Work to be completed
From the material below, please set down exactly the lines starting with the one with "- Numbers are" and going on through the one with "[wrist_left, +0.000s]", without a single picture.

===== Information supplied =====

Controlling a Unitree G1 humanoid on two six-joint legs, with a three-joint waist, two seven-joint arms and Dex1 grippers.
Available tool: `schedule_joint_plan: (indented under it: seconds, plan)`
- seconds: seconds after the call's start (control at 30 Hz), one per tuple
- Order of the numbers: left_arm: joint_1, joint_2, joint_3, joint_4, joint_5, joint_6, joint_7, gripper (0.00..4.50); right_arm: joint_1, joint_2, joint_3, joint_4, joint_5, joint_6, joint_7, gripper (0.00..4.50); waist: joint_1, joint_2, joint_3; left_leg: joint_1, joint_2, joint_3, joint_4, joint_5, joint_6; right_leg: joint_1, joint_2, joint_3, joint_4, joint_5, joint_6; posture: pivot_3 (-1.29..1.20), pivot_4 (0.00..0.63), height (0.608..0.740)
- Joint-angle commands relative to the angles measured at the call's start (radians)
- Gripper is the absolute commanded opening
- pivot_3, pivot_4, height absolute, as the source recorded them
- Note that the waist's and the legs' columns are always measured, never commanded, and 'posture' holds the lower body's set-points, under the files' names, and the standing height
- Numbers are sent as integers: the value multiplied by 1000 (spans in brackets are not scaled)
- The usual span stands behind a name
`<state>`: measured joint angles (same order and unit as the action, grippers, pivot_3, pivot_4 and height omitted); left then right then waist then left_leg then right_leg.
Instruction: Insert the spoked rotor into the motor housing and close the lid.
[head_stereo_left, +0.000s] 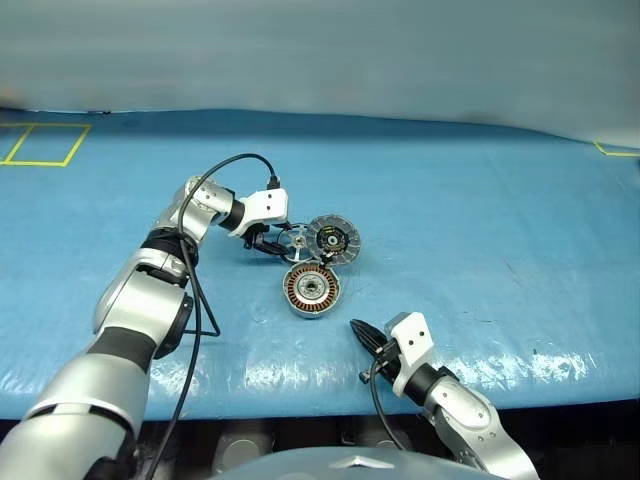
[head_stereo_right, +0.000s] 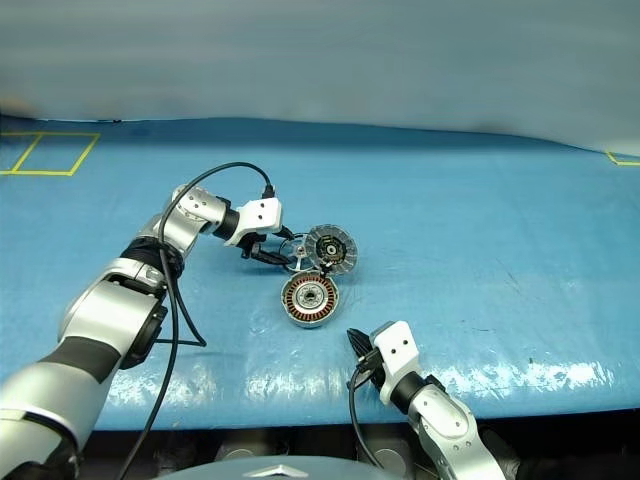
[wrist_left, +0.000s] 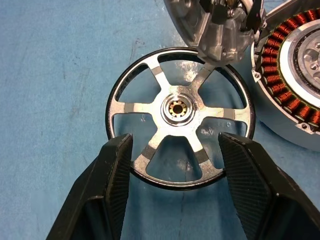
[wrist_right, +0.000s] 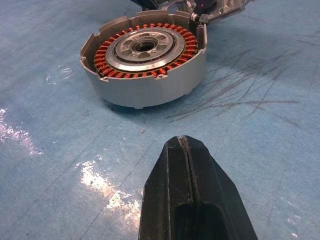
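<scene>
The spoked rotor (wrist_left: 180, 117), black-rimmed with silver spokes, lies flat on the blue table. My left gripper (wrist_left: 175, 145) is open just over its near edge, one finger (wrist_left: 112, 175) at each side of the hub line, neither clamping it. Beside the rotor sits the motor housing (head_stereo_left: 311, 290), its copper windings showing. The lid (head_stereo_left: 333, 238) stands tilted open behind the housing on its hinge, grey segmented face showing. My right gripper (head_stereo_left: 365, 335) is shut and empty, a short way in front of the housing (wrist_right: 145, 60), pointing at it.
A yellow tape square (head_stereo_left: 45, 143) marks the far left of the blue table (head_stereo_left: 480, 220). A black cable (head_stereo_left: 235, 160) loops above my left wrist. The table's front edge (head_stereo_left: 560, 395) runs close to my right arm.
</scene>
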<state>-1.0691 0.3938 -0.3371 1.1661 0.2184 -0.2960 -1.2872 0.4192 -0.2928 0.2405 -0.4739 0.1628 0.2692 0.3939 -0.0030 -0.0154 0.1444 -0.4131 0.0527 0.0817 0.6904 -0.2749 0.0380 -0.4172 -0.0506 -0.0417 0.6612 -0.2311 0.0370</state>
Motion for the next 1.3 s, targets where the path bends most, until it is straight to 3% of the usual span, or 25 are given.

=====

Answer box
- Numbers are sent as integers: the value multiplied by 1000 (spans in brackets are not scaled)
- The usual span stands behind a name
`<state>`: measured joint angles (same order and unit as the action, grippers, pivot_3, pivot_4 and height omitted); left then right then waist then left_leg then right_leg.
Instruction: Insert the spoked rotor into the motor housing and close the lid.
[head_stereo_left, +0.000s] 
[head_stereo_right, +0.000s] 
[wrist_left, +0.000s] 

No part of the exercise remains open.